- Work task
Once the pictures are removed, reproduce what is left of the data below exactly.

[Start of Attachment]

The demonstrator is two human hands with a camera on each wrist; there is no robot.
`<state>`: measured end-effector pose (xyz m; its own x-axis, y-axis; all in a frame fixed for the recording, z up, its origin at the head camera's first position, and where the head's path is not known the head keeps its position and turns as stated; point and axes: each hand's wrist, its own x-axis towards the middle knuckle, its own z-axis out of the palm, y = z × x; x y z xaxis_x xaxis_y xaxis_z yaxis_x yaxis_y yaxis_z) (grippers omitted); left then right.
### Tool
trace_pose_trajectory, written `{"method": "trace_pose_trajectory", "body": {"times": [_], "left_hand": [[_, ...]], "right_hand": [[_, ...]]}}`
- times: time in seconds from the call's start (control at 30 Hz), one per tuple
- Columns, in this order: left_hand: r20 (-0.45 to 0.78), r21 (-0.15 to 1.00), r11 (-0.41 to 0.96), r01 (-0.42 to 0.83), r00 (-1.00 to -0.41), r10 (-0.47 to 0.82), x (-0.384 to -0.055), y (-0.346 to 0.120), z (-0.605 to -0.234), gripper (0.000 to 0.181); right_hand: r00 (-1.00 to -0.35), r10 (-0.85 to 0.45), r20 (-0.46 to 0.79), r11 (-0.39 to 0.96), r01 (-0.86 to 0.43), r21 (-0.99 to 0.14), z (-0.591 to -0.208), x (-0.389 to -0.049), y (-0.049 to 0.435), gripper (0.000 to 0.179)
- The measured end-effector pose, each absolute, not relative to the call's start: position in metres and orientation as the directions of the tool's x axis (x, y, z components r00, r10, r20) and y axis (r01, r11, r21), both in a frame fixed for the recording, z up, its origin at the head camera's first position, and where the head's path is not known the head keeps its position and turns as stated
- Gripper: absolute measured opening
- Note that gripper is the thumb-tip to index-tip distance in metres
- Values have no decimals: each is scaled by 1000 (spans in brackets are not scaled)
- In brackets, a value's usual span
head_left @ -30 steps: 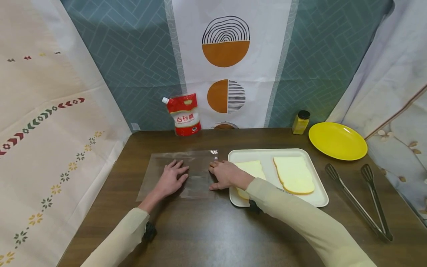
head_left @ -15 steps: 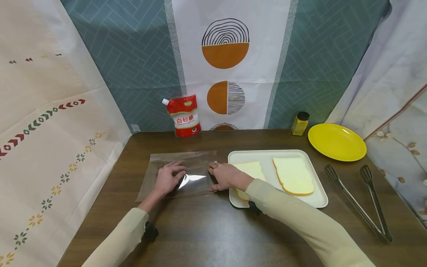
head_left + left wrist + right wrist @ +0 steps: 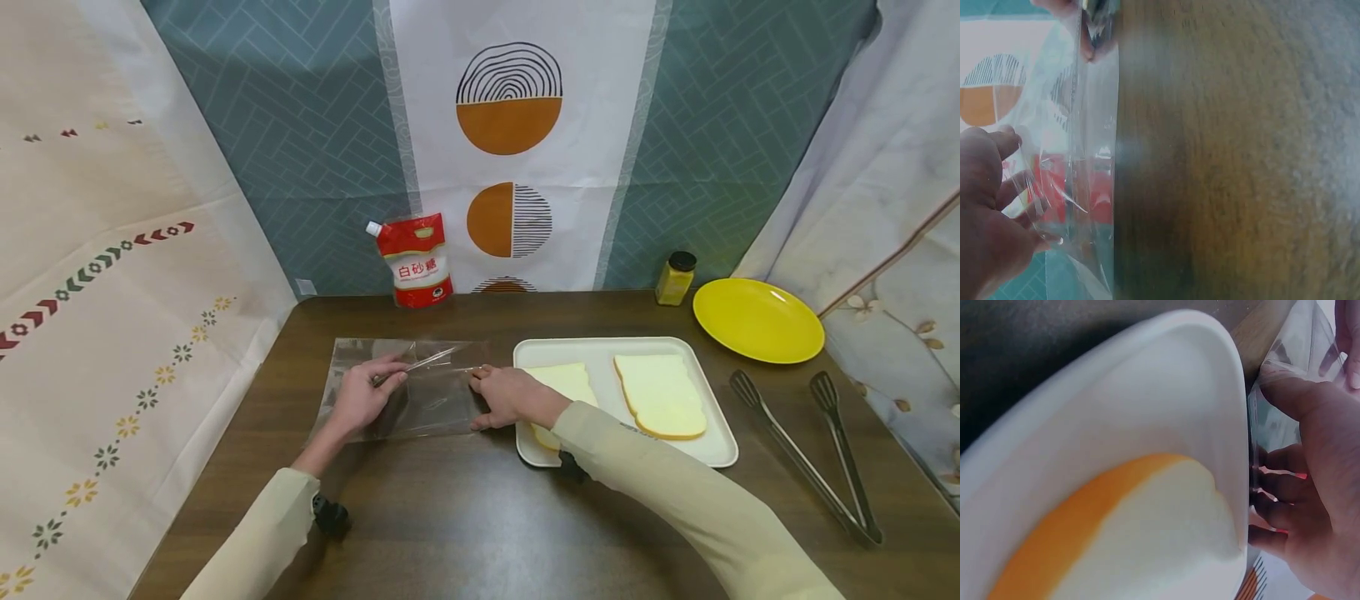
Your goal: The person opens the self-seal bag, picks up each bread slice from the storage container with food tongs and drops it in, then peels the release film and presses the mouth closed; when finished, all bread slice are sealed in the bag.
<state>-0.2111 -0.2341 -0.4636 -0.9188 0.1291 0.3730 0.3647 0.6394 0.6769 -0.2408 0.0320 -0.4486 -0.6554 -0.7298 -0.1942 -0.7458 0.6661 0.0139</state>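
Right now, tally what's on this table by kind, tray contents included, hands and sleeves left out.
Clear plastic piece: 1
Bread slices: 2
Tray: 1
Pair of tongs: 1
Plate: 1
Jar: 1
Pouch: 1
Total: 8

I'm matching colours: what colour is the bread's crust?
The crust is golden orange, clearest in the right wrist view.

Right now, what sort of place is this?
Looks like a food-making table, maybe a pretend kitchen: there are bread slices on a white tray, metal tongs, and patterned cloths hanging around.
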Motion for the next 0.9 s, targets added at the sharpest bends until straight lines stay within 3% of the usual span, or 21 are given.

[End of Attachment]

- Task output
The demonstrator is two human hands with a camera on each wrist; there is no robot.
`<state>`: measured end-effector pose (xyz m; its own x-axis, y-axis; all in a frame fixed for the recording, z up, its origin at the head camera's first position, and where the head's path is not known the head keeps its position and turns as stated; point and axes: each hand's wrist, its own x-axis towards the middle knuckle, its own z-axis out of the palm, y = z × x; x y z xaxis_x xaxis_y xaxis_z yaxis_x yaxis_y yaxis_z) (grippers omitted); left then right.
### Tool
trace_pose_trajectory, written `{"method": "trace_pose_trajectory", "body": {"times": [_], "left_hand": [[_, ...]], "right_hand": [[_, ...]]}}`
- times: time in seconds from the call's start (control at 30 Hz), one per tuple
- Columns, in this order: left_hand: r20 (-0.45 to 0.78), r21 (-0.15 to 1.00), r11 (-0.41 to 0.96), r01 (-0.42 to 0.83), r00 (-1.00 to -0.41), r10 (-0.47 to 0.82), x (-0.384 to -0.055), y (-0.346 to 0.120), z (-0.605 to -0.234), gripper (0.000 to 0.181); right_hand: r00 (-1.00 to -0.35), r10 (-0.85 to 0.45), r20 (-0.46 to 0.79), r11 (-0.39 to 0.96), r01 (-0.86 to 0.43), r21 (-0.99 to 0.14), z (-0.591 to -0.208), x (-0.389 to -0.049), y (-0.049 to 0.435), gripper (0.000 to 0.179)
- The measured end-effector pose, each absolute, not relative to the call's start: position in metres and orientation as the directions of the tool's x axis (x, y, z components r00, r10, r20) and y axis (r01, r11, r21), both in a frame fixed for the recording, z up, its origin at the head camera's first position, and where the head's path is not known the head keeps its position and turns as stated
- Gripper: absolute measured opening
- Note that gripper is the thumb-tip to index-tip distance in metres
- Values have no decimals: each is scaled by 1000 (spans in brackets are not scaled)
- In brackets, a value's usual span
head_left @ -30 steps: 
head_left @ -15 steps: 
head_left + left wrist + right wrist @ +0 steps: 
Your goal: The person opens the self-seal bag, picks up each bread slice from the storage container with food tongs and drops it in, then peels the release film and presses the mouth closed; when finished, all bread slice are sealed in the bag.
<state>-0.2111 -0.2341 -0.4636 -0.9188 0.1291 0.3730 0.3647 0.6394 0.6769 -0.2408 0.0320 -0.4486 -0.6554 -0.7298 -0.1942 -0.7458 0.6661 0.0139</state>
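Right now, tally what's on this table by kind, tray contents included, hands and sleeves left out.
Clear plastic piece: 1
Bread slices: 2
Tray: 1
Pair of tongs: 1
Plate: 1
Jar: 1
Pouch: 1
Total: 8

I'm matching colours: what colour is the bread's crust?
The crust is golden orange, clearest in the right wrist view.

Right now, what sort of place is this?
Looks like a food-making table, maybe a pretend kitchen: there are bread slices on a white tray, metal tongs, and patterned cloths hanging around.
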Motion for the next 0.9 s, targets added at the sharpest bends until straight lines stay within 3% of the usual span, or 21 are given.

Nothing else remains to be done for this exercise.